Shop Floor Talk  

Go Back   Shop Floor Talk > Welding and Metalworking Forums > Mechanical & Electrical

SFT Search:   
Reply
 
Thread Tools Display Modes
  #1  
Old 10-13-2010, 07:28 PM
dubby's Avatar
dubby dubby is offline
Director: Apprentice Gatekeeper
 
Join Date: Apr 2006
Location: Lubbock, TX
Posts: 9,441
Default Determining just how much RPC is needed...

I took my questions to the local RPC expert today, a fine gentleman who has much experience and has even built his own... He said ask you guys . We had fun talking about it though


I've only got about half the needed information so I am hoping someone can come along and fill in the blanks as to how to figure out how much of a rotary phase converter is needed, how much is overkill, and if multiples are better than singles.

What we're looking at is a shop which will house various pieces of 3-phase equipment serviced by a 200amp panel. This is shared service, so it is possible that both sides could be pulling a lot of juice at once and neither side really know about it. The main equipment will be the Haas VF2 CNC machine, compressor, and supporting devices. Others in the shop will be a bridgeport, possible bandsaw and cutoff saw. I'm sketchy on what will actually be single and what will be 3ph.

Now, the CNC I know is a 30hp motor, and I'd heard it's ideal to have 30-50% more RPC than the highest rated tool. I'm not certain on the Bridgeport but cutter went out on a limb to assume 1.5-2hp.

The owner originally had planned a 50hp converter, but has now been told to change to two 40hp units instead.
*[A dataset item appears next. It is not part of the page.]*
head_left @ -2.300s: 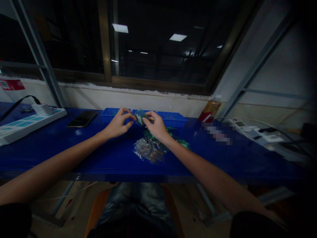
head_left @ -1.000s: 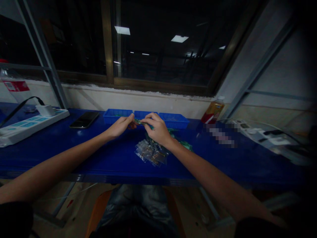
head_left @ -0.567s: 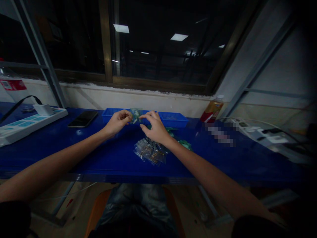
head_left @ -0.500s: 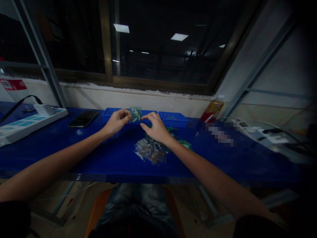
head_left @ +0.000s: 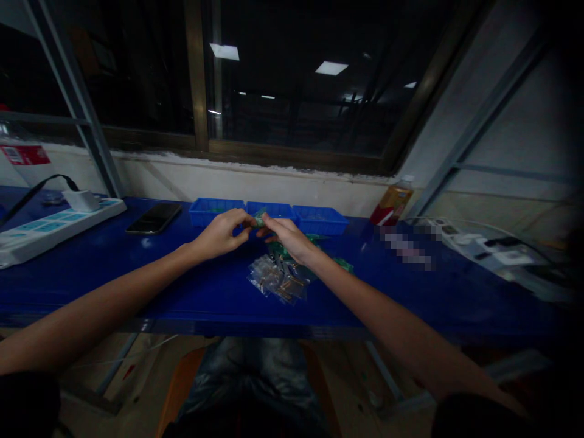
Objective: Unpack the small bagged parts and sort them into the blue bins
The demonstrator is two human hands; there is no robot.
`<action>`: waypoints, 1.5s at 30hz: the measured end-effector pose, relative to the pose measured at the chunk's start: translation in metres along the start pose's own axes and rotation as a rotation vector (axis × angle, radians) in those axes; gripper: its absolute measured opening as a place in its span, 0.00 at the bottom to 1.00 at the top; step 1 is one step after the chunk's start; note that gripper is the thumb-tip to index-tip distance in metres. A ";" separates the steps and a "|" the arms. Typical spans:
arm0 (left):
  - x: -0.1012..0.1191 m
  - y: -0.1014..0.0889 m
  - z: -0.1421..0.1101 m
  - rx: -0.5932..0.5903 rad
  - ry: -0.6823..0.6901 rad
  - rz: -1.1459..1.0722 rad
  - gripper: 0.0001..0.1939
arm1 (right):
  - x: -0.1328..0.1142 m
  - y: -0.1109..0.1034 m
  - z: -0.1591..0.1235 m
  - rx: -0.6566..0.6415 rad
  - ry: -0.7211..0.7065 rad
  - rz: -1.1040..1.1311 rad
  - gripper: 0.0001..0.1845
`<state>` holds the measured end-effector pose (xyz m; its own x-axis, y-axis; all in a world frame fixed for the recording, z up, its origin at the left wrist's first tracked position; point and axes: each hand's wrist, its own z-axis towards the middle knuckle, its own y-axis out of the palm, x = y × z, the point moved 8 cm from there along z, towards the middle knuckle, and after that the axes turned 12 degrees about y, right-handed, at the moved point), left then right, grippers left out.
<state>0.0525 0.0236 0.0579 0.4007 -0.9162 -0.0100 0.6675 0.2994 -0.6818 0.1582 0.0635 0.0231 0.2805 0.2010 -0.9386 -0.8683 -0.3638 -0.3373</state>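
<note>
Between my two hands is a small green-tinted plastic bag [head_left: 260,216], partly hidden by the fingers. My left hand [head_left: 227,232] pinches its left side, thumb and forefinger bent together. On its right side the fingers of my right hand [head_left: 288,236] are closed against it. Below my right hand lies a pile of clear plastic bags [head_left: 278,280] with small brass-coloured pieces inside. More green bags [head_left: 342,264] lie behind and beside my right wrist. Just past my hands stand three blue trays in a row: left [head_left: 214,219], middle [head_left: 285,207] and right [head_left: 326,230].
A phone [head_left: 154,218] and a white power strip [head_left: 64,226] lie on the blue table [head_left: 182,292] to the left. A drink bottle [head_left: 393,202] stands at the right by the wall, near another power strip with cables [head_left: 493,249]. A large bottle [head_left: 22,155] is far left.
My right hand has come in and closed on the bag, which now looks folded or crumpled rather than flat. My left hand has shifted slightly right and turned.
</note>
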 end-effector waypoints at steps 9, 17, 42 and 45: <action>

The reasoning again I'm unsure of, but could only guess that the CNC needs a dedicated supply in case of voltage drops and to keep the cleanest, smoothest power possible going to the machine? I'm again unsure of the brand of RPC's being purchased, but most 40's seem to require a minimum 60amp, max 200amp breaker.

My questions are:
1) Would it be better to have a single converter handle all machines in the shop? Cheaper obviously, but having adequate power is more important.

2) Are we likely to have issues with only the 200amp service? What should we expect to realistically be able to run?

3) With added in shop lights, computers, various hand tools, compressors, etc. kicking on and off will that affect the performance of the CNC if there should be a sudden surge in usage on the line?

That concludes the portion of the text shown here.